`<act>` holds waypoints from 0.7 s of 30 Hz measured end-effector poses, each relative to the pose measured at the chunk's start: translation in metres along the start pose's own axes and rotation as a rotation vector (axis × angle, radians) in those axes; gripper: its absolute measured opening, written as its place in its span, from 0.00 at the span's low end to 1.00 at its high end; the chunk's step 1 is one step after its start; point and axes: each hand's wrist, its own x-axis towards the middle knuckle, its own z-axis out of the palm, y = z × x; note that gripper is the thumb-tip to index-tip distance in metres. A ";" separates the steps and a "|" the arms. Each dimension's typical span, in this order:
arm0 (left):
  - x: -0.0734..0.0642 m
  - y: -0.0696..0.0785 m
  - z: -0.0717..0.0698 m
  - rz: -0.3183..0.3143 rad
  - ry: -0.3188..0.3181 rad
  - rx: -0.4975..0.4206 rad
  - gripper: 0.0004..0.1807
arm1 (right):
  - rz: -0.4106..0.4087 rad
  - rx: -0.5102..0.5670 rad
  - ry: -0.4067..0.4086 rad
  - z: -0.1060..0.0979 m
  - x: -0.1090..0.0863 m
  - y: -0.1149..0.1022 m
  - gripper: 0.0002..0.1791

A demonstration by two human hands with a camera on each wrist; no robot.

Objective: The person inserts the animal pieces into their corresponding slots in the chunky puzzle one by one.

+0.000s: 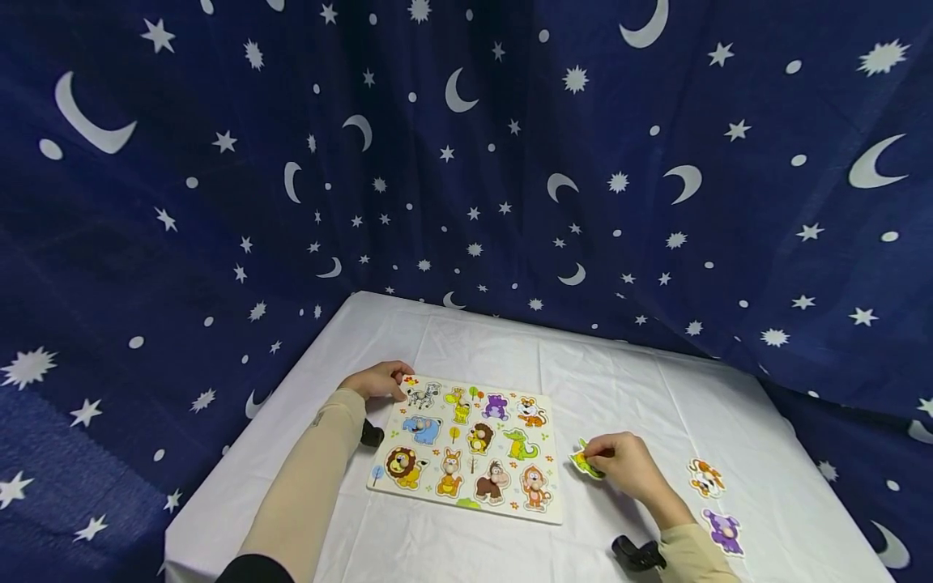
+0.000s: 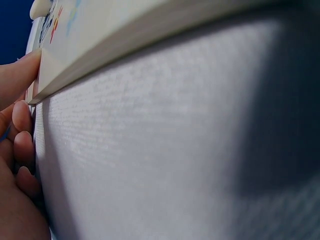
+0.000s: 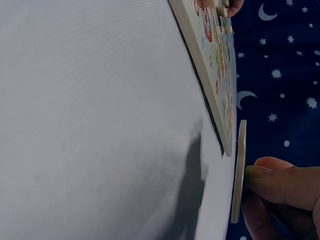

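Note:
A white animal puzzle board (image 1: 437,375) lies on the table. My left hand (image 1: 375,380) holds it at the far left corner; in the left wrist view the thumb (image 2: 22,75) lies against its edge and the other fingers curl beside it. To the right of the board, my right hand (image 1: 623,461) pinches a green crocodile puzzle piece (image 1: 580,464) between thumb and fingertips. In the right wrist view that crocodile piece (image 3: 240,170) stands edge-on and looks raised off the cloth. Its knob is mostly hidden by the fingers.
A tiger piece (image 1: 705,478) and a purple hippo piece (image 1: 724,532) lie on the white tablecloth (image 1: 627,372), right of my right hand. Several animals fill the board, including a lion (image 1: 403,468) and a gorilla (image 1: 492,483). A starry blue curtain (image 1: 496,186) hangs behind.

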 end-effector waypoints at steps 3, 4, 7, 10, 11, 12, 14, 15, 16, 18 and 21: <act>0.001 -0.001 -0.001 -0.007 0.011 0.004 0.28 | -0.007 0.003 -0.008 0.002 0.003 -0.002 0.06; 0.001 -0.001 -0.001 -0.008 0.013 0.005 0.27 | -0.014 0.006 -0.014 0.002 0.004 -0.003 0.07; 0.003 0.000 -0.002 -0.014 0.019 0.004 0.26 | -0.026 0.010 -0.022 0.004 0.007 -0.006 0.08; 0.004 0.000 -0.003 -0.009 0.010 -0.003 0.26 | -0.045 0.002 -0.027 0.006 0.010 -0.008 0.08; 0.005 -0.001 -0.002 -0.007 0.007 -0.005 0.26 | -0.051 -0.001 -0.027 0.007 0.010 -0.009 0.08; 0.005 -0.001 -0.002 -0.008 0.006 -0.006 0.26 | -0.053 -0.002 -0.027 0.008 0.011 -0.011 0.08; 0.006 -0.002 -0.002 -0.010 0.005 -0.004 0.26 | -0.063 -0.006 -0.032 0.010 0.013 -0.013 0.08; 0.006 -0.002 -0.002 -0.013 0.007 -0.005 0.26 | -0.070 -0.005 -0.036 0.011 0.014 -0.014 0.08; 0.006 -0.003 -0.001 -0.016 0.008 -0.008 0.26 | -0.072 -0.003 -0.036 0.012 0.015 -0.016 0.08; 0.005 -0.003 -0.001 -0.023 0.010 -0.013 0.26 | -0.075 0.004 -0.037 0.015 0.017 -0.018 0.08; 0.005 -0.004 -0.001 -0.027 0.010 -0.014 0.26 | -0.093 0.017 -0.041 0.019 0.020 -0.021 0.08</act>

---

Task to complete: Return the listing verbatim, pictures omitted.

Exercise result:
`<act>` holds waypoints from 0.7 s of 30 Hz measured end-effector poses, each relative to the pose measured at the chunk's start: translation in metres along the start pose's own axes and rotation as a rotation vector (axis × angle, radians) in those axes; gripper: its absolute measured opening, written as its place in its span, from 0.00 at the span's low end to 1.00 at its high end; the chunk's step 1 is one step after its start; point and axes: each hand's wrist, its own x-axis towards the middle knuckle, its own z-axis out of the palm, y = z × x; note that gripper is the thumb-tip to index-tip distance in metres. A ";" separates the steps and a "|" the arms. Each dimension's typical span, in this order:
arm0 (left):
  - x: -0.0734..0.0642 m
  - y: -0.0696..0.0785 m
  - z: -0.0717..0.0698 m
  - rz: -0.3183..0.3143 rad
  - ry: -0.3188..0.3181 rad
  - rx: -0.4975..0.4206 rad
  - gripper: 0.0004..0.1807
arm1 (right):
  - rz: -0.4106..0.4087 rad
  - rx: -0.5102..0.5670 rad
  - ry: -0.4067..0.4086 rad
  - z: -0.1060..0.0979 m
  - x: -0.1090..0.0863 m
  - y: -0.1149..0.1022 m
  - gripper: 0.0002..0.1791

A demonstration by two human hands with a camera on each wrist; no robot.

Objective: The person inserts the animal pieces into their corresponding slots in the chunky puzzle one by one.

+0.000s: 
+0.000s: 
+0.000s: 

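Note:
A white animal puzzle board (image 1: 437,375) lies on the table. My left hand (image 1: 375,380) holds it at the far left corner; in the left wrist view the thumb (image 2: 22,75) lies against its edge and the other fingers curl beside it. To the right of the board, my right hand (image 1: 623,461) pinches a green crocodile puzzle piece (image 1: 580,464) between thumb and fingertips. In the right wrist view that crocodile piece (image 3: 240,170) stands edge-on and looks raised off the cloth. Its knob is mostly hidden by the fingers.
A tiger piece (image 1: 705,478) and a purple hippo piece (image 1: 724,532) lie on the white tablecloth (image 1: 627,372), right of my right hand. Several animals fill the board, including a lion (image 1: 403,468) and a gorilla (image 1: 492,483). A starry blue curtain (image 1: 496,186) hangs behind.
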
 end-effector waypoints at steps 3, 4, 7, 10, 11, 12, 14, 15, 16, 18 and 21: <act>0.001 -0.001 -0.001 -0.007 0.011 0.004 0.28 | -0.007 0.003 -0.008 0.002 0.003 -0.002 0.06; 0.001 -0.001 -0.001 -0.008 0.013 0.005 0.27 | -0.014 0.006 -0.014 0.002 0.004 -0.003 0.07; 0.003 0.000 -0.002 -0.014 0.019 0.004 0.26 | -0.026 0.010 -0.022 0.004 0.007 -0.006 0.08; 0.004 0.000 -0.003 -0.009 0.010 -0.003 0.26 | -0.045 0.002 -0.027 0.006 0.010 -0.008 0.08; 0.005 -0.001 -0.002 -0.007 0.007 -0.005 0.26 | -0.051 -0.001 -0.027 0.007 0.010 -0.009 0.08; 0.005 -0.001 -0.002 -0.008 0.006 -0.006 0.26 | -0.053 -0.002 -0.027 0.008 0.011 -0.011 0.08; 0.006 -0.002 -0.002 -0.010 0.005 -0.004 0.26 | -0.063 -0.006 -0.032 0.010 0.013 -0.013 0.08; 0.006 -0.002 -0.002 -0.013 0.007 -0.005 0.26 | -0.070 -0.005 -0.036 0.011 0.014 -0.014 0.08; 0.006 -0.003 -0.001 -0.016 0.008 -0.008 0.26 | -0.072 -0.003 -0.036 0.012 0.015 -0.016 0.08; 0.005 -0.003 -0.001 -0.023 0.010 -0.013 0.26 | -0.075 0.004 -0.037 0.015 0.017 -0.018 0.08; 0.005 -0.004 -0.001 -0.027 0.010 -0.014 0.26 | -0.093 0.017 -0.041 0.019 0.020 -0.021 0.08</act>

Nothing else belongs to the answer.